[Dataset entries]
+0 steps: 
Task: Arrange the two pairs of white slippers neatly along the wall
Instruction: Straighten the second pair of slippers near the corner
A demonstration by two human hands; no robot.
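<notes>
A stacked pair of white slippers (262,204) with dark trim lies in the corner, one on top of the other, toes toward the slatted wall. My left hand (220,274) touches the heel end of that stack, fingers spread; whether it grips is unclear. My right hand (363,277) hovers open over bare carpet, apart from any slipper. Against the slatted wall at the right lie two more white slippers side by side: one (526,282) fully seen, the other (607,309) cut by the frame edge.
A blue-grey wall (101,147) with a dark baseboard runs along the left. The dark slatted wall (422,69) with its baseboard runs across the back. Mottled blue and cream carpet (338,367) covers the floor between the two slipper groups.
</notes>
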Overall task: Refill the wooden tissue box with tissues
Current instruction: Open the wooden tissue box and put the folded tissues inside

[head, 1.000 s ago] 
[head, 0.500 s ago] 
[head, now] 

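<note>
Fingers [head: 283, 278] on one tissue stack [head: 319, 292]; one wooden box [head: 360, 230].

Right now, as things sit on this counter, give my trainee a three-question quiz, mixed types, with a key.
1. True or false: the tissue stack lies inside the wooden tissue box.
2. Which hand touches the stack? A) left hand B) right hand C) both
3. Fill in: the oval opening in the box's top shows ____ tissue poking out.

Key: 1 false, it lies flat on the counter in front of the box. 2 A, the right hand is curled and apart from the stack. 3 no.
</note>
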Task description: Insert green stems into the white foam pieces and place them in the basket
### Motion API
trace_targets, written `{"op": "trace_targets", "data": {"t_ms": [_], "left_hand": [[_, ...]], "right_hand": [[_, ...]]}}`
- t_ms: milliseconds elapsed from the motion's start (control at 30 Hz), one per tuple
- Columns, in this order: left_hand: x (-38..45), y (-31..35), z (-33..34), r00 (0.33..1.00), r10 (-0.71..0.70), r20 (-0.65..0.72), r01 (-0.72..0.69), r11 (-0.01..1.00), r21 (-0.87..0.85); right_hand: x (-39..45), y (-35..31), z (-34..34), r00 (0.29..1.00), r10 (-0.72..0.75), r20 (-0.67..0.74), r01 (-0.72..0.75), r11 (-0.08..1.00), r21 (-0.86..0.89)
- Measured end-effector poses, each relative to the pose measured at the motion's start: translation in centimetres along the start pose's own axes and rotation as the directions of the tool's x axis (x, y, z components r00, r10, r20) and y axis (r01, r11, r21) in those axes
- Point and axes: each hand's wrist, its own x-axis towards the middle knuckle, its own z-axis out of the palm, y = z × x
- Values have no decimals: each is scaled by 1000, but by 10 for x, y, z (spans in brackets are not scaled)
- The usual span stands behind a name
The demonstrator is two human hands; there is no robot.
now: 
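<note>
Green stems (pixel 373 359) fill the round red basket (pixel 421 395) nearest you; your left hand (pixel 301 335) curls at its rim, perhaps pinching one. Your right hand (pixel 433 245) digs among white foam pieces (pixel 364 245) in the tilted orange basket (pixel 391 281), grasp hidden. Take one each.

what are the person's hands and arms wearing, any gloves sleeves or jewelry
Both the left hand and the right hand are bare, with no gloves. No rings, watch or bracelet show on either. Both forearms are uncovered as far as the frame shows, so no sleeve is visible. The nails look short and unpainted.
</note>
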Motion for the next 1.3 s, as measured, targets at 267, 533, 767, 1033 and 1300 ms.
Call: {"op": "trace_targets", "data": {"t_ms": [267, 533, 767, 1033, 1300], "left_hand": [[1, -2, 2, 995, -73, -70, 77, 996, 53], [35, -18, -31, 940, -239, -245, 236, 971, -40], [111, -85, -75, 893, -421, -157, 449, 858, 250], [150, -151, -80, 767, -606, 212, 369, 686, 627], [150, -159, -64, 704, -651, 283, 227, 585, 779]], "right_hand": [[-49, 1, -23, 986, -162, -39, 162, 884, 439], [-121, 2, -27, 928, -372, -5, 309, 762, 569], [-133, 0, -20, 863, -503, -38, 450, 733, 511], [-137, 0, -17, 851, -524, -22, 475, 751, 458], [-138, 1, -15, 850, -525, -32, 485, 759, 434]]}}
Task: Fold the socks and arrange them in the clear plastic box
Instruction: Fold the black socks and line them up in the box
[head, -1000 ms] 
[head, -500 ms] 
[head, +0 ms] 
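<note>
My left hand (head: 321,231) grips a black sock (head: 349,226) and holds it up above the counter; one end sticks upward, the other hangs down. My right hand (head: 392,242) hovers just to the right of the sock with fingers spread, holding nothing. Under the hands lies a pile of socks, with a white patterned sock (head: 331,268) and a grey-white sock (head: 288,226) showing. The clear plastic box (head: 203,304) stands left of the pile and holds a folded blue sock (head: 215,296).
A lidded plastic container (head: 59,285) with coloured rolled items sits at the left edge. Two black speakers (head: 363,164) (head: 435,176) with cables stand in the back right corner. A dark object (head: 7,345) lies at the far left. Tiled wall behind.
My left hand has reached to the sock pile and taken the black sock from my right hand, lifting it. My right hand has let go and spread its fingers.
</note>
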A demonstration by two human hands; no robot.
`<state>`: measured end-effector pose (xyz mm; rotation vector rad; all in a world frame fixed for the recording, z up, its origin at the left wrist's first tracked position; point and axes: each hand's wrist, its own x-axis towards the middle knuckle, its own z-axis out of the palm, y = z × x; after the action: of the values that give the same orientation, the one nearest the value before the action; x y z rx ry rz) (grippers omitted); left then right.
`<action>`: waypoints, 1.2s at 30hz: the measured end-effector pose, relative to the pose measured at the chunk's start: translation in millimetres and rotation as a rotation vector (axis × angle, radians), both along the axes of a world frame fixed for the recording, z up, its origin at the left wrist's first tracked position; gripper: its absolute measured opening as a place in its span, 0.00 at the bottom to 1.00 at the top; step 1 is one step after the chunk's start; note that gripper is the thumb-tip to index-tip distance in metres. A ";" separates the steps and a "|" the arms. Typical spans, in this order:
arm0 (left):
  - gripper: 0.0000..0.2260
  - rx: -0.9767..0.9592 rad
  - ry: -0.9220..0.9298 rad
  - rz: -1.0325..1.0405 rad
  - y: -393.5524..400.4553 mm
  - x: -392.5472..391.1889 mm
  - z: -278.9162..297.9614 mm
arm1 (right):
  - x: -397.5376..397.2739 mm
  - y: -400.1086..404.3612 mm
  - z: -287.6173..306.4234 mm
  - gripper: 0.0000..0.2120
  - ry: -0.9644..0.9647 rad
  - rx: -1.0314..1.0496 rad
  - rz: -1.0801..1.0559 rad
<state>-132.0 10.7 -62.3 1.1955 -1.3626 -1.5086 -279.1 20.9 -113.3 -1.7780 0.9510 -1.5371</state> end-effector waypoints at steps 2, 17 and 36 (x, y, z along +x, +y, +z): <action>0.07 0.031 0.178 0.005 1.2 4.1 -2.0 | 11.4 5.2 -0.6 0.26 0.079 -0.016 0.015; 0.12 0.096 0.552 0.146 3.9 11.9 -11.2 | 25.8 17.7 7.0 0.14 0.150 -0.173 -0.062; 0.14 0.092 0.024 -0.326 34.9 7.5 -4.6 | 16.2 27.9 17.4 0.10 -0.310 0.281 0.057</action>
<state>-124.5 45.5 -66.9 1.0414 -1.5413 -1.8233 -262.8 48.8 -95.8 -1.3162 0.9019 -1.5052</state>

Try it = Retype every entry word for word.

Task response =
+0 steps: 
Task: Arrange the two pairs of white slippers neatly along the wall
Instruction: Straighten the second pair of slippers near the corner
A demonstration by two human hands; no robot.
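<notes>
A stacked pair of white slippers (262,204) with dark trim lies in the corner, one on top of the other, toes toward the slatted wall. My left hand (220,274) touches the heel end of that stack, fingers spread; whether it grips is unclear. My right hand (363,277) hovers open over bare carpet, apart from any slipper. Against the slatted wall at the right lie two more white slippers side by side: one (526,282) fully seen, the other (607,309) cut by the frame edge.
A blue-grey wall (101,147) with a dark baseboard runs along the left. The dark slatted wall (422,69) with its baseboard runs across the back. Mottled blue and cream carpet (338,367) covers the floor between the two slipper groups.
</notes>
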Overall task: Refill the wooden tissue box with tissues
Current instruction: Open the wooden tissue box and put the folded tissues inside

[head, 1.000 s ago] 
[head, 0.500 s ago] 
[head, now] 

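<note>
Fingers [head: 283, 278] on one tissue stack [head: 319, 292]; one wooden box [head: 360, 230].

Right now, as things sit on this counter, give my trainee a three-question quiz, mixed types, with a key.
1. True or false: the tissue stack lies inside the wooden tissue box.
2. Which hand touches the stack? A) left hand B) right hand C) both
3. Fill in: the oval opening in the box's top shows ____ tissue poking out.

Key: 1 false, it lies flat on the counter in front of the box. 2 A, the right hand is curled and apart from the stack. 3 no.
</note>
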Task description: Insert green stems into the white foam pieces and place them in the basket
### Motion API
trace_targets, written `{"op": "trace_targets", "data": {"t_ms": [_], "left_hand": [[_, ...]], "right_hand": [[_, ...]]}}`
- t_ms: milliseconds elapsed from the motion's start (control at 30 Hz), one per tuple
- Columns, in this order: left_hand: x (-38..45), y (-31..35), z (-33..34), r00 (0.33..1.00), r10 (-0.71..0.70), r20 (-0.65..0.72), r01 (-0.72..0.69), r11 (-0.01..1.00), r21 (-0.87..0.85); right_hand: x (-39..45), y (-35..31), z (-34..34), r00 (0.29..1.00), r10 (-0.72..0.75), r20 (-0.67..0.74), r01 (-0.72..0.75), r11 (-0.08..1.00), r21 (-0.86..0.89)
- Measured end-effector poses, each relative to the pose measured at the motion's start: translation in centimetres along the start pose's own axes and rotation as the directions of the tool's x axis (x, y, z components r00, r10, r20) and y axis (r01, r11, r21) in those axes
- Point and axes: each hand's wrist, its own x-axis towards the middle knuckle, its own z-axis out of the palm, y = z × x
- Values have no decimals: each is scaled by 1000, but by 10 for x, y, z (spans in brackets are not scaled)
- The usual span stands behind a name
The demonstrator is two human hands; there is no robot.
now: 
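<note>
Green stems (pixel 373 359) fill the round red basket (pixel 421 395) nearest you; your left hand (pixel 301 335) curls at its rim, perhaps pinching one. Your right hand (pixel 433 245) digs among white foam pieces (pixel 364 245) in the tilted orange basket (pixel 391 281), grasp hidden. Take one each.

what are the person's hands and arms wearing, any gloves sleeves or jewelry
Both the left hand and the right hand are bare, with no gloves. No rings, watch or bracelet show on either. Both forearms are uncovered as far as the frame shows, so no sleeve is visible. The nails look short and unpainted.
</note>
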Motion for the next 1.3 s, as measured, targets at 267, 533, 767, 1033 and 1300 ms.
Call: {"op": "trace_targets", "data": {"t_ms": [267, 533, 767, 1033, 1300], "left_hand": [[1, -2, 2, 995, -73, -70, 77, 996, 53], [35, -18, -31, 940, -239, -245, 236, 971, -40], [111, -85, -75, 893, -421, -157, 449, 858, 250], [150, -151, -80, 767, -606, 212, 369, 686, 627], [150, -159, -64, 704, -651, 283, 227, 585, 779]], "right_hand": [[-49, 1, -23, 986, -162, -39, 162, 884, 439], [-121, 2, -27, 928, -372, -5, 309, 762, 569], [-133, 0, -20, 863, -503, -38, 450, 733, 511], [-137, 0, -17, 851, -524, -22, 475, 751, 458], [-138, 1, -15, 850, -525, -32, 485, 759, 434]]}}
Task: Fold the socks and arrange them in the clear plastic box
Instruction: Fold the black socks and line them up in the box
[head, -1000 ms] 
[head, -500 ms] 
[head, +0 ms] 
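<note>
My left hand (head: 321,231) grips a black sock (head: 349,226) and holds it up above the counter; one end sticks upward, the other hangs down. My right hand (head: 392,242) hovers just to the right of the sock with fingers spread, holding nothing. Under the hands lies a pile of socks, with a white patterned sock (head: 331,268) and a grey-white sock (head: 288,226) showing. The clear plastic box (head: 203,304) stands left of the pile and holds a folded blue sock (head: 215,296).
A lidded plastic container (head: 59,285) with coloured rolled items sits at the left edge. Two black speakers (head: 363,164) (head: 435,176) with cables stand in the back right corner. A dark object (head: 7,345) lies at the far left. Tiled wall behind.
My left hand has reached to the sock pile and taken the black sock from my right hand, lifting it. My right hand has let go and spread its fingers.
</note>
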A demonstration by two human hands; no robot.
`<state>`: measured end-effector pose (xyz mm; rotation vector rad; all in a world frame fixed for the recording, z up, its origin at the left wrist's first tracked position; point and axes: each hand's wrist, its own x-axis towards the middle knuckle, its own z-axis out of the palm, y = z × x; after the action: of the values that give the same orientation, the one nearest the value before the action; x y z rx ry rz) (grippers omitted); left then right.
`<action>`: waypoints, 1.2s at 30hz: the measured end-effector pose, relative to the pose measured at the chunk's start: translation in millimetres and rotation as a rotation vector (axis × angle, radians), both along the axes of a world frame fixed for the recording, z up, its origin at the left wrist's first tracked position; gripper: its absolute measured opening as a place in its span, 0.00 at the bottom to 1.00 at the top; step 1 is one step after the chunk's start; note that gripper is the thumb-tip to index-tip distance in metres. A ";" separates the steps and a "|" the arms. Typical spans, in this order:
arm0 (left):
  - gripper: 0.0000..0.2260
  - rx: -0.9767..0.9592 rad
  - ry: -0.9220..0.9298 rad
  - rz: -1.0325..1.0405 rad
  - y: -393.5524..400.4553 mm
  - x: -392.5472..391.1889 mm
  - z: -278.9162..297.9614 mm
arm1 (right):
  - x: -397.5376..397.2739 mm
  - y: -400.1086..404.3612 mm
  - z: -287.6173..306.4234 mm
  - gripper: 0.0000..0.2120
  - ry: -0.9644..0.9647 rad
  - rx: -1.0314..1.0496 rad
  - rz: -1.0801..1.0559 rad
<state>-132.0 10.7 -62.3 1.1955 -1.3626 -1.5086 -279.1 20.9 -113.3 -1.7780 0.9510 -1.5371</state> end-effector waypoints at steps 2, 17 and 36 (x, y, z along +x, +y, +z): <action>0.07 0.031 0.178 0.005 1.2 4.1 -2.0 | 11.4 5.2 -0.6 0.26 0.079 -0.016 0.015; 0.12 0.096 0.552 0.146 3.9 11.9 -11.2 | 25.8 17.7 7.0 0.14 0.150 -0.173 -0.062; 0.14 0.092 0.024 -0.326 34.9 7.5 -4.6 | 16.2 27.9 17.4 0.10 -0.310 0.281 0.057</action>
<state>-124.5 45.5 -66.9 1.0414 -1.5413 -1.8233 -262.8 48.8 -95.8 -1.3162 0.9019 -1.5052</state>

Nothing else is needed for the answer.